Action item>
The reply should match the listing below character for character, except that no image is carried over.

Provided material>
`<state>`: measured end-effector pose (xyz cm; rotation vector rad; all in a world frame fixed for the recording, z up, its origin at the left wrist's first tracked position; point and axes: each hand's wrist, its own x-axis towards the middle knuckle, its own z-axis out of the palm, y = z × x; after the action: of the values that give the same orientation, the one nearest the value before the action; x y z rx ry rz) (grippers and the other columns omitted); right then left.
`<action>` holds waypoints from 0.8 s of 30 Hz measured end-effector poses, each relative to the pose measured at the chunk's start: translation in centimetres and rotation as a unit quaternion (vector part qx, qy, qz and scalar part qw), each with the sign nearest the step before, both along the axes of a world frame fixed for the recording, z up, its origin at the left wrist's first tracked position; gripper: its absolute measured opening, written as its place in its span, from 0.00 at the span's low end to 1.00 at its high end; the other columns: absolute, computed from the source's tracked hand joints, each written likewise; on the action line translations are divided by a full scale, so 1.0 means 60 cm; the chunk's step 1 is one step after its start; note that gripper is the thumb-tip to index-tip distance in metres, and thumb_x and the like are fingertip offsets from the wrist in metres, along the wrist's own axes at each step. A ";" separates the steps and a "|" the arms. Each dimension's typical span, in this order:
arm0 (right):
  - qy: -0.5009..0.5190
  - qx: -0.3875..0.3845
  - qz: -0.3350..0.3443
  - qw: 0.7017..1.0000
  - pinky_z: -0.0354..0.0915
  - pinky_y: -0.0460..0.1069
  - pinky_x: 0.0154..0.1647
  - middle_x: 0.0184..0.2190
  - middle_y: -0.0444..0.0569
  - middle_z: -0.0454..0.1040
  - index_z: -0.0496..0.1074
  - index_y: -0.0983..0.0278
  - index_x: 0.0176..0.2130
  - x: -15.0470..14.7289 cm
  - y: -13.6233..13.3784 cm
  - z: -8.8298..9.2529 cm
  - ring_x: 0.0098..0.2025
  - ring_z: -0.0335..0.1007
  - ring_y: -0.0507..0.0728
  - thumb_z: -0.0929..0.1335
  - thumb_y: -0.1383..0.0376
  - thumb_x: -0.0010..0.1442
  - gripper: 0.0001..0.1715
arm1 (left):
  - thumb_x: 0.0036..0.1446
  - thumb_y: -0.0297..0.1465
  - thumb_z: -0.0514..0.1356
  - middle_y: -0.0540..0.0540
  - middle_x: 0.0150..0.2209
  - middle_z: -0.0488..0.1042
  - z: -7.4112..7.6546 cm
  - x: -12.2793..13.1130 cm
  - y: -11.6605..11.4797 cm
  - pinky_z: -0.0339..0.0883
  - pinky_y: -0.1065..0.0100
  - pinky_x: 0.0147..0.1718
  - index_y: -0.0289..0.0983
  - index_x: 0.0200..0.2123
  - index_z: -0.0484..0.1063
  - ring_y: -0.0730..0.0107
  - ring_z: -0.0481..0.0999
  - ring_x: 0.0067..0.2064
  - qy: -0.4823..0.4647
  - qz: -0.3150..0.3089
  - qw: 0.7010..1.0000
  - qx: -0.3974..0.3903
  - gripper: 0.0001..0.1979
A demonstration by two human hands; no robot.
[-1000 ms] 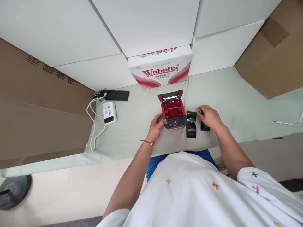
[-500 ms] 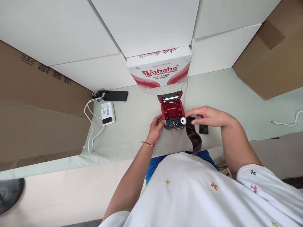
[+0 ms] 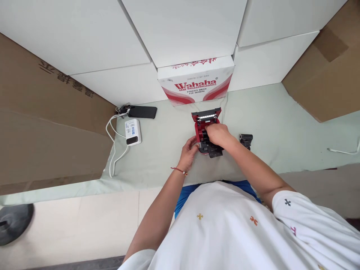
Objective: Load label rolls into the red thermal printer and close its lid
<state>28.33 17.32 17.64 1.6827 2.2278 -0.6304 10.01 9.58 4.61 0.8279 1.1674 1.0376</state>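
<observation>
Cloth-covered tabletop (image 3: 281,123), Wahaha carton (image 3: 197,80) at its far edge, open red printer (image 3: 209,114) just in front.
Left hand (image 3: 189,148) rests against the printer's left side, grip unclear. Right hand (image 3: 218,135) is nearer, its fingers curled closed over a black roll (image 3: 216,153) in the bay, axis left-right, directly beneath them.

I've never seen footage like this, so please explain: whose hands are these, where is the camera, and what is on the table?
One camera, worn on a person's head, looks down at their own bare hands. The left hand rests against a small red printer with its lid open, on a pale green mat. The right hand holds a black roll in the printer's bay. A second black roll lies to the right; a white power bank and a phone lie to the left.
</observation>
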 end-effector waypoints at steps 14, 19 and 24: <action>0.239 0.079 0.112 0.961 0.73 0.64 0.71 0.70 0.61 0.80 0.83 0.66 0.62 0.046 -0.142 -0.015 0.67 0.76 0.67 0.66 0.71 0.78 0.21 | 0.55 0.40 0.76 0.36 0.67 0.83 0.010 -0.012 0.013 0.69 0.43 0.73 0.41 0.61 0.80 0.45 0.77 0.73 -0.003 -0.019 1.000 -0.008 0.31; 0.334 0.219 0.012 0.916 0.66 0.66 0.78 0.74 0.62 0.76 0.76 0.63 0.70 0.090 -0.128 -0.016 0.74 0.71 0.65 0.60 0.62 0.84 0.26 | 0.52 0.35 0.75 0.39 0.63 0.84 0.021 -0.019 0.031 0.71 0.45 0.70 0.40 0.57 0.81 0.47 0.79 0.69 0.007 -0.038 0.999 -0.019 0.28; 0.311 0.309 -0.122 0.891 0.56 0.62 0.83 0.80 0.68 0.68 0.64 0.72 0.79 0.100 -0.013 0.002 0.82 0.61 0.66 0.60 0.59 0.82 0.35 | 0.51 0.38 0.77 0.38 0.64 0.82 0.033 -0.020 0.032 0.73 0.46 0.67 0.42 0.62 0.78 0.48 0.80 0.67 0.017 -0.046 0.999 -0.023 0.34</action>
<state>34.36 16.52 17.75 2.3569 2.9122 -0.6177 8.84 11.51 6.58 0.8584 1.1663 0.9220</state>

Reply to the task>
`<state>`: measured end-effector pose (xyz cm; rotation vector rad; all in a world frame fixed for the recording, z up, its origin at the left wrist's first tracked position; point and axes: each hand's wrist, its own x-axis towards the middle knuckle, its own z-axis out of the palm, y = z × x; after the action: of the values that give the same orientation, the one nearest the value before the action; x y z rx ry rz) (grippers and the other columns omitted); right then left.
`<action>` holds waypoints from 0.8 s of 30 Hz measured end-effector poses, each relative to the pose measured at the chunk's start: translation in centimetres and rotation as a unit quaternion (vector part qx, qy, qz and scalar part qw), each with the sign nearest the step before, both along the axes of a world frame fixed for the recording, z up, its origin at the left wrist's first tracked position; gripper: its absolute measured opening, written as its place in its span, from 0.00 at the span's low end to 1.00 at its high end; the other columns: absolute, computed from the source's tracked hand joints, each written likewise; on the action line translations are divided by a full scale, so 1.0 means 60 cm; the chunk's step 1 is one step after its start; note that gripper is the thumb-tip to index-tip distance in metres, and thumb_x and the like are fingertip offsets from the wrist in metres, along the wrist's own axes at each step. A ";" separates the steps and a "|" the arms. Each dimension's typical span, in this order:
arm0 (right):
  - qy: -0.5009..0.5190
  - qx: -0.3875..0.3845
  - qz: -0.3350..0.3443
  - qw: 0.7017..1.0000
  - pinky_z: -0.0354..0.0915
  - pinky_y: -0.0460..0.1069
  - pinky_x: 0.0154..0.1647
  - middle_x: 0.0184..0.2190
  - middle_y: -0.0444..0.0569
  - middle_z: -0.0454..0.1040
  - index_z: -0.0496..0.1074
  - index_y: -0.0983..0.0278
  - index_x: 0.0176..0.2130
  - x: -15.0470..14.7289 cm
  - y: -13.6233..13.3784 cm
  - z: -8.8298..9.2529 cm
  - ring_x: 0.0098..0.2025
  - ring_z: -0.0335..0.1007
  - ring_y: -0.0507..0.0728
  - thumb_z: -0.0929..0.1335
  - thumb_y: -0.1383..0.0376
  - thumb_x: -0.0010..0.1442
  - gripper: 0.0001..0.1715
arm1 (left):
  - thumb_x: 0.0036..0.1446
  - thumb_y: -0.0297..0.1465
  - thumb_z: -0.0514..0.1356
  - middle_y: -0.0540..0.0540
  - middle_x: 0.0150..0.2209
  - middle_z: -0.0488..0.1042
  - z: -7.4112..7.6546 cm
  - x: -12.2793..13.1130 cm
  - y: -11.6605..11.4797 cm
  - pinky_z: -0.0339..0.0883
  - pinky_y: -0.1065..0.0100
  - pinky_x: 0.0147..0.1718
  - index_y: -0.0289..0.0983
  - index_x: 0.0200..0.2123
  - index_z: -0.0484..0.1063
  - ring_y: -0.0730..0.0107
  - ring_z: -0.0481..0.0999
  - ring_x: 0.0067..0.2064
  - qy: -0.4823..0.4647
  - qz: -0.3150..0.3089
  - qw: 0.7010..1.0000
  - qx: -0.3974..0.3903
  - gripper: 0.0001..0.1979
A demonstration by two human hands; no robot.
[-1000 ms] 
[-500 ms] 
[+0 ms] 
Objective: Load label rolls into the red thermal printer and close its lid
<state>28.33 17.32 17.64 1.6827 2.2278 -0.6304 10.01 9.58 4.61 0.8279 1.1674 1.0376</state>
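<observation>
Cloth-covered tabletop (image 3: 281,123), Wahaha carton (image 3: 197,80) at its far edge, open red printer (image 3: 209,114) just in front.
Left hand (image 3: 189,148) rests against the printer's left side, grip unclear. Right hand (image 3: 218,135) is nearer, its fingers curled closed over a black roll (image 3: 216,153) in the bay, axis left-right, directly beneath them.

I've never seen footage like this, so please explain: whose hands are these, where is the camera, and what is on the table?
One camera, worn on a person's head, looks down at their own bare hands. The left hand rests against a small red printer with its lid open, on a pale green mat. The right hand holds a black roll in the printer's bay. A second black roll lies to the right; a white power bank and a phone lie to the left.
</observation>
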 end-effector waypoints at steps 14, 19 and 24: <action>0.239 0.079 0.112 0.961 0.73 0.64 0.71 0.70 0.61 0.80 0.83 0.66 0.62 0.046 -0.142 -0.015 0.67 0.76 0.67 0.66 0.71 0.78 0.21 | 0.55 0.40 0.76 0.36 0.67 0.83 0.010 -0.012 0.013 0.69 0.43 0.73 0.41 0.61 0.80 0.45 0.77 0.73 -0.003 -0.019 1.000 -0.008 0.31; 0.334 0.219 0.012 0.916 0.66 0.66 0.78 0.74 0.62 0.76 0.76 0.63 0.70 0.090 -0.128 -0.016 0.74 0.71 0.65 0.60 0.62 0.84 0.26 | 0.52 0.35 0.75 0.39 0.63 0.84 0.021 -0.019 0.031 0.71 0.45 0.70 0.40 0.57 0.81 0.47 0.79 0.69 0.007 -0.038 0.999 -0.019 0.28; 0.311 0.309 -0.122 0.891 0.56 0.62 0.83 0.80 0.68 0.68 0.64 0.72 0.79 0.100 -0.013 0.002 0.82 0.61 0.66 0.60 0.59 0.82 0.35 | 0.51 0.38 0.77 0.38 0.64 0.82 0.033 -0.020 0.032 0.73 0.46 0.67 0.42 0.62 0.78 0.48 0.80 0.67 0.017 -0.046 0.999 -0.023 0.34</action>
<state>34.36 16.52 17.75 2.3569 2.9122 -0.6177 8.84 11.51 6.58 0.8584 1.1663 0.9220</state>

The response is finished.